Se debía haber alejado más que los otros días. ¡Había ido tan lejos que había perdido sus habituales puntos de referencia!
Y para colmo no sabía ni siquiera en qué dirección se encontraba el parador… ¡Pero aquellas montañas, aquella cordillera no había podido desaparecer! Y sin embargo, el horizonte se confundía con las nubes. «¿Estarán allí las montañas?», se dijo. ¿Bajo aquellas nubes? ¿O tal vez las nubes eran las montañas? Imposible saberlo.
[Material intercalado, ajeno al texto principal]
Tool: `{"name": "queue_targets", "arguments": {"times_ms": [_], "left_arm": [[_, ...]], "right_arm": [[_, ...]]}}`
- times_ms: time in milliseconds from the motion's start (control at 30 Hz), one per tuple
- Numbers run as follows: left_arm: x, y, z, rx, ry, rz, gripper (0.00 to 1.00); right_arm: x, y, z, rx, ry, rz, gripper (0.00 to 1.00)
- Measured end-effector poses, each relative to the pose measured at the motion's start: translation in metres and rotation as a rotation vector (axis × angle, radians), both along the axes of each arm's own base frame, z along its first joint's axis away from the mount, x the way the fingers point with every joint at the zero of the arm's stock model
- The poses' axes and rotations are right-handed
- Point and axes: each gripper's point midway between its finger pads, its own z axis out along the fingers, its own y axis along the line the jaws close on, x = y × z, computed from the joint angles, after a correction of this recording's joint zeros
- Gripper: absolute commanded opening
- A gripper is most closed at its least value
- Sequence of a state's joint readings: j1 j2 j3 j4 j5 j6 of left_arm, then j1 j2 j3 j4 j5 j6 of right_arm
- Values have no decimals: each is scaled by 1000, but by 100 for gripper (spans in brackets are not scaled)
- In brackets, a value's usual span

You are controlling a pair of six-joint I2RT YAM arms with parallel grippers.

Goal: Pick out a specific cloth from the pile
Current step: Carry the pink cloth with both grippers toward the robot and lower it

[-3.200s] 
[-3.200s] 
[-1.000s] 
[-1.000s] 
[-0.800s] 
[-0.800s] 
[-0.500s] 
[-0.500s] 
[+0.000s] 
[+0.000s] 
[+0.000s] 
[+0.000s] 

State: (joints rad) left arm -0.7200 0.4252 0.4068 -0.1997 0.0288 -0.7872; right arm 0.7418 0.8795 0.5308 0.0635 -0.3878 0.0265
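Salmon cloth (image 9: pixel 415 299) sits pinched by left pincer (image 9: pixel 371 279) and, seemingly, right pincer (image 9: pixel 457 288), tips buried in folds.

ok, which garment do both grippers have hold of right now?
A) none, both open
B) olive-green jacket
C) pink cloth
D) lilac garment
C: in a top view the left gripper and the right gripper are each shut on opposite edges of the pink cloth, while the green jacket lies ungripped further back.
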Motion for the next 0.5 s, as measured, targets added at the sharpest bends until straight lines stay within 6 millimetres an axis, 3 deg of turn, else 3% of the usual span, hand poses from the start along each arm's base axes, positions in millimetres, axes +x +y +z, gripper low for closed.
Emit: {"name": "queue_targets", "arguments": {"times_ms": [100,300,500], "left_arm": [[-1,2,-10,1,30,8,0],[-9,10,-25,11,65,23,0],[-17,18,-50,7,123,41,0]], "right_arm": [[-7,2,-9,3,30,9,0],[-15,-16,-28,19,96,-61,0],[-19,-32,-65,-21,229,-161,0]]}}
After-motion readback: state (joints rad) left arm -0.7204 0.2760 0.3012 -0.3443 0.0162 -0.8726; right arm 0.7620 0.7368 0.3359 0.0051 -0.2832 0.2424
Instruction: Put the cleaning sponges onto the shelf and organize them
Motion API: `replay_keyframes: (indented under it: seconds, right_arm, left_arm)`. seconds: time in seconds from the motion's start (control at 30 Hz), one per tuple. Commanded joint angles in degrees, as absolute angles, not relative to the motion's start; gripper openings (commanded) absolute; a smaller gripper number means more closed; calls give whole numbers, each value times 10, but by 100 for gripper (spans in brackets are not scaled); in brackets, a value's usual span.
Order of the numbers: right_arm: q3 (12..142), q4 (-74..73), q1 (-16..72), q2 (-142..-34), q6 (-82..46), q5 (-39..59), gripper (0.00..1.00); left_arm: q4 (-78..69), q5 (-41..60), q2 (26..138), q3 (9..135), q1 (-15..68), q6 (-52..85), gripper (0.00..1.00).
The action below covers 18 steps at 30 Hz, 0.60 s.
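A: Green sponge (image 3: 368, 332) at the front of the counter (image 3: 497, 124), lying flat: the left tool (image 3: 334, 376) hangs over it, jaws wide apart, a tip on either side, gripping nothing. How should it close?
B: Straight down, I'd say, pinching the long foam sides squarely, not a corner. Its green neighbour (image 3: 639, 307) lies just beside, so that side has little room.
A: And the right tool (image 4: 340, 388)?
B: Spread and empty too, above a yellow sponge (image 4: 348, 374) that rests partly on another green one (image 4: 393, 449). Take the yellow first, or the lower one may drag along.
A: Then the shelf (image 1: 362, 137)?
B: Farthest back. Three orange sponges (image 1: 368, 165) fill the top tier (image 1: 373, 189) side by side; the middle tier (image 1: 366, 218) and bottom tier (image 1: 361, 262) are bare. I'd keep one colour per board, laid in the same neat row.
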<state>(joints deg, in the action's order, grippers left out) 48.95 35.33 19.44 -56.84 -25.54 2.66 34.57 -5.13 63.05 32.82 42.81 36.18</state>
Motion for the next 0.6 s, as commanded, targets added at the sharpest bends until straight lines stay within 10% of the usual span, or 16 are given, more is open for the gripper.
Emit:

¡Estaba perdida, completamente perdida!
Tenía que dirigirse hacia el Norte… Sí, eso es, hacia el Norte…
Podía guiarse por el sol…
Pero el sol estaba exactamente encima de su cabeza. No había ninguna esperanza de poderse orientar por él…
Echó a correr.
Primero hacia un lado y después hacia otro, presa del pánico. Corría a derecha e izquierda, desesperada.
De repente, histéricamente, empezó a llorar, a gritar y a pedir socorro…
«¡Socorro! ¡Socorro!».
«Nadie puede oírme, estoy demasiado lejos…».
El desierto apagaba sus gritos, que quedaban reducidos a un simple y lastimero balido indefenso como el de un cordero…
«Y va en busca de la oveja…».
«Dios es el Buen Pastor…».
«Rodney, las verdes praderas, el valle del Día del Juicio que iba desembocar en la Calle Mayor…».
«¡Rodney! —gritó—. ¡Sálvame, Rodney!».
Pero Rodney se alejaba por el andén de la estación, irguiendo satisfecho la cabeza sobre sus hombros, contento de saberse libre durante algunas semanas, dándose cuenta de que volvía a ser joven…
No podía oírla.
«¿Y Averil?… ¿Averil acudiría en su ayuda?».
«¡Soy tu madre, Averil. Siempre me he sacrificado por ti!».
No, Averil saldría despacio de su casa y tal vez diría:
«No puedo hacer nada, lo siento…».
«¿Y Tony?… ¿Tony acudiría a salvarla?».
No, no acudiría: estaba en África del Sur.
Estaba lejos, terriblemente lejos…
¿Y Bárbara? Bárbara estaba demasiado enferma… Bárbara se había envenenado…
«Leslie —pensó Joan—, Leslie estoy segura de que acudirá en mi ayuda, pero Leslie ha muerto. Sufrió mucho y murió…».
Ninguna esperanza. Nadie acudiría a salvarla. Nadie…
Echó a correr desesperadamente, sin saber adónde, pero sin poder detenerse en aquella loca carrera…
Dijo: «Voy a morir…».
«¡Señor! ¡Señor!».
«Dios la encontraría en el desierto…».
«Dios le indicaría el camino del valle verde… Y la conduciría como la oveja de la Sagrada Escritura…».
«Como la oveja extraviada…».
«Como la pecadora arrepentida…».
«Al valle de la sombra…».
Pero allí no había sombra. Sólo hacía sol.
«¡Guíame, sol!…».
«¡El valle verde, el valle verde! Tenía que encontrar por sí sola el valle verde… Aquel valle que iba a dar a la Calle Mayor, en pleno centro de Crayminster. ¡No! Iba a dar al desierto…».
¡Al desierto! Cuarenta días y cuarenta noches…
Estaba allí desde hacía tres días sólo; Dios debía estar allí aún.
«¡Dios mío, ayúdame! ¡Socorro!».
«Dios…».
… ¿Pero qué era lo que estaba viendo? Allí, a la derecha, aquel punto minúsculo en el horizonte, ¿qué era?
¡El parador! ¡No estaba perdida! ¡Se había salvado!
Salvado…
Le flaquearon las rodillas y cayó al suelo pesadamente.